Interview "Artists this Month" for the website www.diagonales.it (French & Italian)
Thierry Vissol, 2020
(excerpts)
(...) The current painting of Bruno Deprez can surprise by this powerful skeleton of the composition and by its violent chromatic richness. His style has gradually gained in depth, in mastery. From the omnipresent black that obsessed his palette, he managed to keep only more or less impulsive dark circles that still tickle the color and strengthen the axes of the composition. Fortunately, this evolution has not diminished the expressive potential of his work, which appears more than ever as an outlet for the unconscious. When conversing with him, Bruno Deprez readily evokes this physical relationship he develops with the work in progress, this body-to-body with the canvas, the material and the subject he saw as a joust, a struggle and which explains why he tends to favor larger formats more likely to support this creative onslaught. The themes he addresses are surprising. In addition to a profusion of crucifixions seen from all angles, the artist focuses on subjects that are rarely identifiable at first glance. The fact remains that the paintings of Bruno Deprez establishment with the one who looks at them an immediate connection, a kind of trigger initiating an internal dialogue. (...)

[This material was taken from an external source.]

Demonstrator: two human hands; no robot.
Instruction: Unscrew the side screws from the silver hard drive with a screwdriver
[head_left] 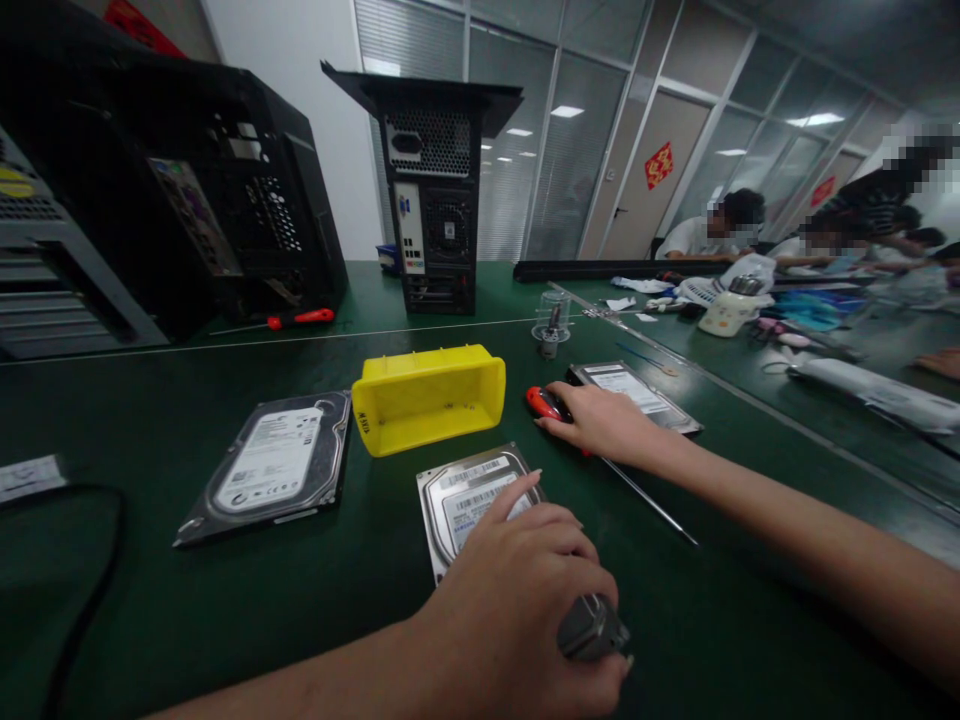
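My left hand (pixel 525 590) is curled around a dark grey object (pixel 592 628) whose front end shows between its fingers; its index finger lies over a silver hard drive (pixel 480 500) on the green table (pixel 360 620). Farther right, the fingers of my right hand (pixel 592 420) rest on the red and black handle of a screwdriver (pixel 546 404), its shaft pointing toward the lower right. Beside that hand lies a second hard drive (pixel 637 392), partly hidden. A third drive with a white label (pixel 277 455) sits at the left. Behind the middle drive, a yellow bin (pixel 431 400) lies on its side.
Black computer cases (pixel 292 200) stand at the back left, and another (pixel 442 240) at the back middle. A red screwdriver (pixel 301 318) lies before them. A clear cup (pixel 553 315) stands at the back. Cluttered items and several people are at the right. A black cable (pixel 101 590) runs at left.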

(...) And as far as Christ on the cross is concerned, the artist sees it above all as an allegory of human suffering, on a spiritual level in the broad sense, out of any religious connotation. Bruno Deprez abandons himself to a gesture that frees himself from the constraints and leads to a formal vocabulary more in agreement with this data of the unconscious which carries all his approach. Let us wager that power will always be at the rendezvous and that these developments will feed more than ever at the roots of the unconscious. (...)
Didier Paternoster, 2011
(...) It is incomprehension in the face of suffering. Bruno has too much compassion. The rest of death brings nothing.
The difficulty of accepting remains whole. So Bruno rebels. (...)
Louis Colot, 1993
When he appeared in the picture in 1983, Bruno Deprez was 19 years old and immediately took the place of the "Young people in anger" and other "Irascibles" of the 50's. Long-toothed artist, he screams in painting and screams in sculpture, real milk brother of the new German savages. (...) This is no contest, it is permanent revolt that is. (...) Party of the circle of hell, through the swirls of violence, the artist slowly emerges from the black depths. (...) The singular battle between the chtonian divinities and the solar power seems to turn into a dialogue where the concept of life after death pierces. Is there any more beautiful message for a visual artist?
Anita Nardon, (A.I.C.A) 1993
Continuing his heroic struggles with relentless rebel figures, Bruno Deprez conducts his work at the meeting point of chaos and mastery. With broad black strokes, he swings into space with a sincerity that does not fade over the years.
Guy Gilsoul, (A.I.C.A) 1991
A great joke with the works of Bruno Deprez. Blow of mouth or, rather, muffled cry, dull complaint.
Everything here is about love. And if it was at most to try to communicate his distress, to escape for a time to this pain of living. (...) But behind the inquisitive look, a tremendous tenderness.
Francis Chenot, 1989
Bruno Deprez began by being very mean (...) It was the big cry of a barely major boy, who wanted to share his anger and anxieties about violence, sex, money and insecurity (....) But Bruno Deprez, if he speaks loud, no longer mouth (...) We do not stop the ears. We listen to him, we discover that he has something to say and that he is sincere.
Stéphane Rey, 1988
He is a promising young artist (...) His language is powerful in both color and form.
Zahava Seewald, 1987
Bruno Deprez enters the world of art when he is barely 19 years old and does not lack breath or vehemence (...)
It screams and bleeds everywhere. (...) Caricature, hardly the most putrid part of a daily newspaper where we wander every day, and he does not seem ready to bury himself with indifference, nor to plug his nose.